Embedding: BGE-M3 (local deployment)
Vector store: ChromaDB (self-hosted)
BM25: custom implementation over the chunk corpus
Reranker: BGE-Reranker-v2-m3
LLM: Gemini 2.5 Flash (generation), small fast LLM for chunk summarization
API: FastAPI, monitoring: retrieval latency, answer confidence distribution, user feedback rate

Final Thoughts

Production RAG is an engineering discipline, not just a prompt engineering exercise. The difference between a RAG demo and a RAG product is chunking strategy, hybrid retrieval, reranking, citation tracking, confidence scoring, and systematic evaluation.

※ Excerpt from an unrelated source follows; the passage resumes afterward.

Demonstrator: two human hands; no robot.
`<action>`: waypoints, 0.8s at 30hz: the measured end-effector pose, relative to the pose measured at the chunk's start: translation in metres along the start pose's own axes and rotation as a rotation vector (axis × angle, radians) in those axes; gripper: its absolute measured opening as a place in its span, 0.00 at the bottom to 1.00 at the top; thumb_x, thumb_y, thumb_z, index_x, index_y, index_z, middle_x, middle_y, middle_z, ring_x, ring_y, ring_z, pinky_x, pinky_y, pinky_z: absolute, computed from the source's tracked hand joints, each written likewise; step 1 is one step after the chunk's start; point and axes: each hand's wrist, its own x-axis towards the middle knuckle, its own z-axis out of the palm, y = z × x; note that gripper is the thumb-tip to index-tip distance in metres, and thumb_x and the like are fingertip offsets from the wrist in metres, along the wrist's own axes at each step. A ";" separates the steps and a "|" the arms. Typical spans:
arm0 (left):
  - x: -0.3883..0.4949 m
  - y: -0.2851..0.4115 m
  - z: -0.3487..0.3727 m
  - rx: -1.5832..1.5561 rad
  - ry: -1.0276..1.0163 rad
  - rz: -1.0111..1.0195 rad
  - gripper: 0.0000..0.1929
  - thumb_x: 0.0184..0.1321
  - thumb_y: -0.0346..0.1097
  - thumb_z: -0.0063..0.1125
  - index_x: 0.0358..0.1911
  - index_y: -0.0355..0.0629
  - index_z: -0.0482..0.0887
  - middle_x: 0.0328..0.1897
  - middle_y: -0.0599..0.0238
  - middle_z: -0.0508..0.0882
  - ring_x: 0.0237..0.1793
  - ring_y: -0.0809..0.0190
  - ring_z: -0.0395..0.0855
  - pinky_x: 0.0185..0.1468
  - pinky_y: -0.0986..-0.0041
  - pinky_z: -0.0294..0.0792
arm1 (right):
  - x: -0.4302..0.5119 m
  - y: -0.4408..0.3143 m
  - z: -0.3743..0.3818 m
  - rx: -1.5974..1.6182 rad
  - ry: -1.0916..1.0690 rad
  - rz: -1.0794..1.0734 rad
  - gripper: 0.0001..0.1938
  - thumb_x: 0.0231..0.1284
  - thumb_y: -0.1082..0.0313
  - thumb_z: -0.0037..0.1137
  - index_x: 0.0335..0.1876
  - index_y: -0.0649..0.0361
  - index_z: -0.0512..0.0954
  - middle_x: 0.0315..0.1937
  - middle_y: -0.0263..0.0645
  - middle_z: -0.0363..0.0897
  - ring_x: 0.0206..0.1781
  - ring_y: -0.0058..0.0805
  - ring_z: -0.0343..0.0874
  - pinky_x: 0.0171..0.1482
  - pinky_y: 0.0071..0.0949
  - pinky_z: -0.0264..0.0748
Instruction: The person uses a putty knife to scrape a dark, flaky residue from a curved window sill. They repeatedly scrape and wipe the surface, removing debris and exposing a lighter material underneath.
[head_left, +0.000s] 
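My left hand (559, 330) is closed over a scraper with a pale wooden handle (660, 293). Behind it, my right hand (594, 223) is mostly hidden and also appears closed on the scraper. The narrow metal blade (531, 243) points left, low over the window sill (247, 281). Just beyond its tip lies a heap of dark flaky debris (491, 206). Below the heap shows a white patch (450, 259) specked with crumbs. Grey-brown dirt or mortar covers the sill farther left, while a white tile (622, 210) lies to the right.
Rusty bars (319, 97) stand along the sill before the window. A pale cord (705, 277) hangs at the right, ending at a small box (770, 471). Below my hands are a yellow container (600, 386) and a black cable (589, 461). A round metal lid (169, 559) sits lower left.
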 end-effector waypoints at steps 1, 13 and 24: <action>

Get each layer right before moving to the next. The retrieval quality ceiling is set by your chunking decisions. The answer quality ceiling is set by your retrieval quality. The trust ceiling is set by your citation accuracy.

Build from the ground up. The LLM is the last piece, not the first.

Frequently Asked Questions

What is hybrid retrieval in RAG?

Hybrid retrieval combines vector search (for semantic similarity) and BM25 keyword search (for exact term matching), then merges ranked results using Reciprocal Rank Fusion. The combined candidate set is passed through a cross-encoder reranker to select the top 5–8 most relevant chunks for the LLM prompt.

What is the optimal chunk size for RAG with technical documents?

For academic and technical documents, target 300–500 tokens per chunk with 50-token overlap between adjacent chunks. Use section-aware chunking to keep chunks within their natural document sections rather than splitting across section boundaries.

How do you ensure citation accuracy in a production RAG system?

Assign chunk IDs in the LLM prompt and require the model to cite the specific chunk ID for every claim. Map IDs back to full citations at display time. Set a retrieval confidence threshold (0.4 on a 0–1 scale) below which answers are flagged as low-confidence to reduce hallucination from irrelevant context.